* **BRIEF**: Please print the data that follows, keeping every line exact.

* **AVAILABLE DATA**:
##########

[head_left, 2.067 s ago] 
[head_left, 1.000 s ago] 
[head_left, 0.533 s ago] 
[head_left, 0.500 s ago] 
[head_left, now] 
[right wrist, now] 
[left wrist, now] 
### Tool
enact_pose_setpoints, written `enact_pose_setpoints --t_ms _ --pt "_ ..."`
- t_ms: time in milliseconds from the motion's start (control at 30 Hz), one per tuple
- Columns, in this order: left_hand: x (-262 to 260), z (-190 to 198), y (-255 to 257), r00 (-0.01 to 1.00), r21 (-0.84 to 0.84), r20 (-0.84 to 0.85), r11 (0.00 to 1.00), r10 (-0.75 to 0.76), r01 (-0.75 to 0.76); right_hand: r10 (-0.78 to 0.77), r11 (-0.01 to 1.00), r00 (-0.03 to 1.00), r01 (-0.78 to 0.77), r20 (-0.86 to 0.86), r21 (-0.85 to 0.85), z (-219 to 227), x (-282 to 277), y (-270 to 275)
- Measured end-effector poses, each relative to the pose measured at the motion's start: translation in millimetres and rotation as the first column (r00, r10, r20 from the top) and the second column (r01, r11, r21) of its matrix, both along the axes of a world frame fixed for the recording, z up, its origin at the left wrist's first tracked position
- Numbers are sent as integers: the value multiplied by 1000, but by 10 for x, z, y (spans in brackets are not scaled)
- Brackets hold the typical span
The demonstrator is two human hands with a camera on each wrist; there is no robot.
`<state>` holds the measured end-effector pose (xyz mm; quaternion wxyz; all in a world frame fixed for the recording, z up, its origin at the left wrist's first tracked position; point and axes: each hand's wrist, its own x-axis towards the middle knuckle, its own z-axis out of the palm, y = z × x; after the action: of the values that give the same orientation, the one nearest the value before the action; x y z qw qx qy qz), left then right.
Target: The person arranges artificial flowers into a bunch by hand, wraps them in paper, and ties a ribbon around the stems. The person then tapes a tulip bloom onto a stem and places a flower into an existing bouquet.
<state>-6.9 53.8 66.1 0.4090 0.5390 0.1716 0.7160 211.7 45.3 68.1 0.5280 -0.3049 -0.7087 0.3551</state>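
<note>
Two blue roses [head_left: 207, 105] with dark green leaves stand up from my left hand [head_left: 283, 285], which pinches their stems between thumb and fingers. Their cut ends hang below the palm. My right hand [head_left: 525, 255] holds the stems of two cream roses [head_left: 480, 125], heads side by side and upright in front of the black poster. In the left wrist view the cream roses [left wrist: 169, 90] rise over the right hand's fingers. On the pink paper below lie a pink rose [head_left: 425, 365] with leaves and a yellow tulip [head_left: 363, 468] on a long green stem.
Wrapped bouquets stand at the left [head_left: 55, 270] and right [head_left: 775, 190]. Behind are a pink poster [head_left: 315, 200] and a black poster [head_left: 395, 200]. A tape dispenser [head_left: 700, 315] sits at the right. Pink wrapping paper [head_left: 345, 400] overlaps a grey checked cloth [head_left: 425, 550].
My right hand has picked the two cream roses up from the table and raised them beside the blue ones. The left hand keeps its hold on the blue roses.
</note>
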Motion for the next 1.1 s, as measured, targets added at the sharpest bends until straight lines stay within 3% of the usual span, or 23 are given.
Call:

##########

* **YOUR SOLUTION**:
[head_left, 2.067 s ago] 
[head_left, 1.000 s ago] 
[head_left, 0.533 s ago] 
[head_left, 0.500 s ago] 
[head_left, now] 
[right wrist, now] 
[left wrist, now] 
### Tool
enact_pose_setpoints, written `enact_pose_setpoints --t_ms _ --pt "_ ..."`
- t_ms: time in milliseconds from the motion's start (control at 30 Hz), one per tuple
- Columns, in this order: left_hand: x (-262 to 260), z (-190 to 198), y (-255 to 257), r00 (-0.01 to 1.00), r21 (-0.84 to 0.84), r20 (-0.84 to 0.85), r11 (0.00 to 1.00), r10 (-0.75 to 0.76), r01 (-0.75 to 0.76); right_hand: r10 (-0.78 to 0.77), r11 (-0.01 to 1.00), r00 (-0.03 to 1.00), r01 (-0.78 to 0.77), r20 (-0.86 to 0.86), r21 (-0.85 to 0.85), z (-219 to 227), x (-282 to 277), y (-270 to 275)
- Measured end-effector poses, each relative to the pose measured at the motion's start: translation in millimetres and rotation as the first column (r00, r10, r20 from the top) and the second column (r01, r11, r21) of its matrix, both along the axes of a world frame fixed for the recording, z up, its origin at the left wrist's first tracked position
- Numbers are sent as integers: the value multiplied by 1000, but by 10 for x, z, y (spans in brackets are not scaled)
- Brackets hold the typical span
The demonstrator is two human hands with a camera on each wrist; there is no robot.
`<state>` holds the measured end-effector pose (xyz mm; quaternion wxyz; all in a world frame fixed for the recording, z up, its origin at the left wrist's first tracked position; point and axes: each hand's wrist, its own x-axis towards the middle knuckle, its own z-axis out of the palm, y = z × x; after the action: of the values that give the same orientation, the one nearest the value before the action; x y z qw qx qy qz), left then right.
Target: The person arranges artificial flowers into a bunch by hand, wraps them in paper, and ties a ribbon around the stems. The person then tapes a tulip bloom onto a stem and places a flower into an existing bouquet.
<state>-6.9 53.8 66.1 0.4090 0.5390 0.1716 0.7160 211.7 45.3 68.1 0.5280 -0.3049 -0.7087 0.3551</state>
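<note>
Two blue roses [head_left: 207, 105] with dark green leaves stand up from my left hand [head_left: 283, 285], which pinches their stems between thumb and fingers. Their cut ends hang below the palm. My right hand [head_left: 525, 255] holds the stems of two cream roses [head_left: 480, 125], heads side by side and upright in front of the black poster. In the left wrist view the cream roses [left wrist: 169, 90] rise over the right hand's fingers. On the pink paper below lie a pink rose [head_left: 425, 365] with leaves and a yellow tulip [head_left: 363, 468] on a long green stem.
Wrapped bouquets stand at the left [head_left: 55, 270] and right [head_left: 775, 190]. Behind are a pink poster [head_left: 315, 200] and a black poster [head_left: 395, 200]. A tape dispenser [head_left: 700, 315] sits at the right. Pink wrapping paper [head_left: 345, 400] overlaps a grey checked cloth [head_left: 425, 550].
My right hand has picked the two cream roses up from the table and raised them beside the blue ones. The left hand keeps its hold on the blue roses.
</note>
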Motion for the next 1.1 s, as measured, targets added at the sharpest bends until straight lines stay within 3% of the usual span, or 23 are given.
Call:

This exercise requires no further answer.